Introducing Sphere: Meta AI’s web-scale corpus for better knowledge-intensive NLP

July, 11 2022

“Who won the first Nobel Prize in physics?” If you were stumped by that question 40 years ago, you might have opened up an encyclopedia. Today, you’d just ask the voice assistant on your phone. (It was Wilhelm Conrad Röntgen, by the way, for his discovery of X-rays).

How does the assistant on your phone know the answer? Just like humans did in decades past — by looking it up. In these kinds of question-answering or fact-checking tasks, known collectively as knowledge-intensive natural language processing (KI-NLP), AI models comb through a digital archive for relevant information. The more comprehensive the collection, the more answers it holds.

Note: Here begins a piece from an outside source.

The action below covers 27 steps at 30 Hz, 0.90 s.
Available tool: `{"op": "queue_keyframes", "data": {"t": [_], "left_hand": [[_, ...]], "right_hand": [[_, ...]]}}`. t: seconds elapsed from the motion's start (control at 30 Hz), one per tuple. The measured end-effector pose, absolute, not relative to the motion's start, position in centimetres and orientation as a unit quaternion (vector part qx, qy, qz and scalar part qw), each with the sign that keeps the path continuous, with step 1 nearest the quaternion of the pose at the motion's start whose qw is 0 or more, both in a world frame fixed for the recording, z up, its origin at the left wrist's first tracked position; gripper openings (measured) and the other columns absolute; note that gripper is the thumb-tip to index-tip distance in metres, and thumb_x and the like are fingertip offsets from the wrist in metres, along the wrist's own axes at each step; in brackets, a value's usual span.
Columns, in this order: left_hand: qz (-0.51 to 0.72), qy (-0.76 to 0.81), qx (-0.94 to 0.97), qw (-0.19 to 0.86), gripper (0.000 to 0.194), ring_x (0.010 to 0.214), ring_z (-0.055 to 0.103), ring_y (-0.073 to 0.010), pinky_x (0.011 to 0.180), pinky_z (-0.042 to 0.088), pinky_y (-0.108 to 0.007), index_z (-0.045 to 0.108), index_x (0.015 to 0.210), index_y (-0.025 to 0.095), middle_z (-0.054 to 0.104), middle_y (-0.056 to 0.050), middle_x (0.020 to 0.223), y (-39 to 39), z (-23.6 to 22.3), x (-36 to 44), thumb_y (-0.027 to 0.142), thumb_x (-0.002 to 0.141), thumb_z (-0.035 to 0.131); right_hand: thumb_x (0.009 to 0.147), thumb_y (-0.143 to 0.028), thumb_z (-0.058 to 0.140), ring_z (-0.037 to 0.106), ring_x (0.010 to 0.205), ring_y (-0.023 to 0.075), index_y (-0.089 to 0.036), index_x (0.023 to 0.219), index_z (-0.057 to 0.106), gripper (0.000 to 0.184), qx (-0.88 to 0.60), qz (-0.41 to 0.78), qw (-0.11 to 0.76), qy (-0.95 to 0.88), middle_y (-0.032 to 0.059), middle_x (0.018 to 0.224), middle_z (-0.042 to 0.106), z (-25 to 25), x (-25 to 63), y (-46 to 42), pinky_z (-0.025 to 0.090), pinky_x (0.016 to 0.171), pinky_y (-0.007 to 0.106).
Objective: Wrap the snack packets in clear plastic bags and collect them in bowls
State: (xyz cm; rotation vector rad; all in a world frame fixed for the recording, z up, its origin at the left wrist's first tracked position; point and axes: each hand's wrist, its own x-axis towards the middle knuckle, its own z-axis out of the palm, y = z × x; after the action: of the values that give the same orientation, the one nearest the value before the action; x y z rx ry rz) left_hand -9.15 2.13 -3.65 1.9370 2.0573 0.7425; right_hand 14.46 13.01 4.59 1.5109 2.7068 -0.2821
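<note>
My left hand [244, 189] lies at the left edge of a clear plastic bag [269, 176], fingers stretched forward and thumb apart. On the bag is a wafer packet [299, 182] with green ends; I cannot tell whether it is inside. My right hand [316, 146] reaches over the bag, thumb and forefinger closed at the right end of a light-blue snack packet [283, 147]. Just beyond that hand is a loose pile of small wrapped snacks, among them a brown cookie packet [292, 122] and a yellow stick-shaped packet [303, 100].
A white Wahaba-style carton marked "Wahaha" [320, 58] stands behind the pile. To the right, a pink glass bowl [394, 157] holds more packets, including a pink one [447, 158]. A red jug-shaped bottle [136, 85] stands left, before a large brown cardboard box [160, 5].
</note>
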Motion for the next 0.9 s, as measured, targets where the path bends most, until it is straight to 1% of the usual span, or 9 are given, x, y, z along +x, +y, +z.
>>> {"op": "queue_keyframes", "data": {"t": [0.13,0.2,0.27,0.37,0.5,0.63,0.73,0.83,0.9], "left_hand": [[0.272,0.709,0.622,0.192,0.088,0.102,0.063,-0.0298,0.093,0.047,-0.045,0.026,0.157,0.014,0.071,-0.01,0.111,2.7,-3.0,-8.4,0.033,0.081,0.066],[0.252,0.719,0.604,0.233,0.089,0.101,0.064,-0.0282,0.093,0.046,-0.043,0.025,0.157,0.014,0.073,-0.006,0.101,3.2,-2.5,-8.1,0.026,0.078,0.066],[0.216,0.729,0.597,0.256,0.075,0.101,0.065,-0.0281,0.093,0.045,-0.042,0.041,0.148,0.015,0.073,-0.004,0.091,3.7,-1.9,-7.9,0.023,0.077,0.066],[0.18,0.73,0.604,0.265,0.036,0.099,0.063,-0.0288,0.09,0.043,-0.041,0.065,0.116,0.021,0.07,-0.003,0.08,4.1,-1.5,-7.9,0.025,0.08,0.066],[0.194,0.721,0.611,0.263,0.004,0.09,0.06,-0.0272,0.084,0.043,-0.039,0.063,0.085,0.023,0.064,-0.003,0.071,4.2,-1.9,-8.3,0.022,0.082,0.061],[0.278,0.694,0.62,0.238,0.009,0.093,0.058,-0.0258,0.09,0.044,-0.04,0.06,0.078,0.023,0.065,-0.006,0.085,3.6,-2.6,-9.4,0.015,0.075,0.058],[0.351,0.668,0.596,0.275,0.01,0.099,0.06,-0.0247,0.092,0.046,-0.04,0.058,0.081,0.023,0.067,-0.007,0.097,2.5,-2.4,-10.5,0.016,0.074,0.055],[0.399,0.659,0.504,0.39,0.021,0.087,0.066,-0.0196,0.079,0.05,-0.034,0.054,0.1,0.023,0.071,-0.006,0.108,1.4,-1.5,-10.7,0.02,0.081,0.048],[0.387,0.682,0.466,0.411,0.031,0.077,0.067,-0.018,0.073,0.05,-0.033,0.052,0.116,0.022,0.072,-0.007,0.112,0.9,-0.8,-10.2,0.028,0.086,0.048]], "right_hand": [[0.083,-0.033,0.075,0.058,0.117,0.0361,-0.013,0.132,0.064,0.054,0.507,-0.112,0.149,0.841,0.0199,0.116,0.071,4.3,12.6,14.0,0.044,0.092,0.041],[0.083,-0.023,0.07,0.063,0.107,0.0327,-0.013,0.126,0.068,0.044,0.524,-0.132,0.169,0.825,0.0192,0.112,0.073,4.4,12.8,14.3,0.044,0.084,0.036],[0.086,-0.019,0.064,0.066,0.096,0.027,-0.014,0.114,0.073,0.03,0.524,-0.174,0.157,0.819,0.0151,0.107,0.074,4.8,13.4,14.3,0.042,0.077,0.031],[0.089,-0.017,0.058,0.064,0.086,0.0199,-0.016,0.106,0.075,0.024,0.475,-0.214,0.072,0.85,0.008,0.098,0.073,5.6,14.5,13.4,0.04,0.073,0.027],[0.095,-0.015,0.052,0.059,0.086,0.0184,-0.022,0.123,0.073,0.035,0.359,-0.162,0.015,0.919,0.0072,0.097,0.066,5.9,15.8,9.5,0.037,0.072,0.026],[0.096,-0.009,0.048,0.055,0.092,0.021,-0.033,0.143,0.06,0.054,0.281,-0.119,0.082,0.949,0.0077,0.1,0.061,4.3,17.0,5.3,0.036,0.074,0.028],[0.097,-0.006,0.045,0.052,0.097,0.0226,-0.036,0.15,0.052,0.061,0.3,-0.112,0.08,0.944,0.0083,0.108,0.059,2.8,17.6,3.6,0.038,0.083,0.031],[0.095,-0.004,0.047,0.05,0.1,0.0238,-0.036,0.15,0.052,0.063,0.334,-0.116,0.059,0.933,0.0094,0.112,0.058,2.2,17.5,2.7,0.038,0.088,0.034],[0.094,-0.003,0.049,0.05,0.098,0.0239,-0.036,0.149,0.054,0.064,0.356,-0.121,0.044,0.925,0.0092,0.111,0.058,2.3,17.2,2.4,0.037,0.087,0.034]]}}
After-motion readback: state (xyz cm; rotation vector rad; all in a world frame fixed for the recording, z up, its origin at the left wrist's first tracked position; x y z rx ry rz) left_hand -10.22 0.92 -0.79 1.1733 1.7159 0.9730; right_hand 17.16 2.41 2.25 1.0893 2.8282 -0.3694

In the current research landscape, however, KI-NLP architectures face a few key limitations. First, they typically depend on commercial black-box search engines to surface relevant web knowledge. When we use such proprietary search engines, we don't know what we can't see; reader models might miss relevant information because the search engine algorithms rank it too low in the results. Alternatively, retrievers rely on Wikipedia to find relevant knowledge. While Wikipedia is accurate, well formatted, and small enough for the majority of architectures to navigate, it’s also crowdsourced and doesn’t capture all the knowledge available on the web. And its continued growth has made it challenging for editors to double-check every citation or inadvertent biases.

At Meta AI, we’re creating new advancements toward more intelligent AI systems that better leverage real-world knowledge. We’ve created the first white-box retrieval solution using the world’s vastest library — the open web — as a universal, uncurated, and unstructured source of knowledge, to solve multiple KI-NLP tasks at once. Our new knowledge source, Sphere, uses open web data rather than traditional, proprietary search engines. That means other AI researchers can see into and control the corpus, so they can experiment with scaling and optimizing different methods to push retrieval technology forward. Sphere contains 134 million documents — split into 906 million passages of 100 tokens each — representing orders of magnitude more data than the knowledge sources considered in current KI-NLP research. Because Sphere can access far more public information than today’s standard models, it could provide useful information that they cannot.

Sphere is open sourced here. We have tested Sphere on the Knowledge Intensive Language Tasks benchmark, and Sphere surpassed the state of the art on two. We’ve also tested it on a real-world application and developed a model that can successfully review and verify citations in Wikipedia.

Using web snapshot to build a knowledge corpus

To build Sphere, we first culled the text from a real web snapshot by CCNet, a variant of Common Crawl that jettisons redundant material and scores pages based on writing quality.

But why not turn to an existing search engine, rather than depend on Common Crawl? Unlike those proprietary black-box systems, Sphere provides a direct and explainable way to leverage the backbone of state-of-the-art NLP research. Sphere opens access to the whole corpus, which we hope will help us identify our retriever's blind spots.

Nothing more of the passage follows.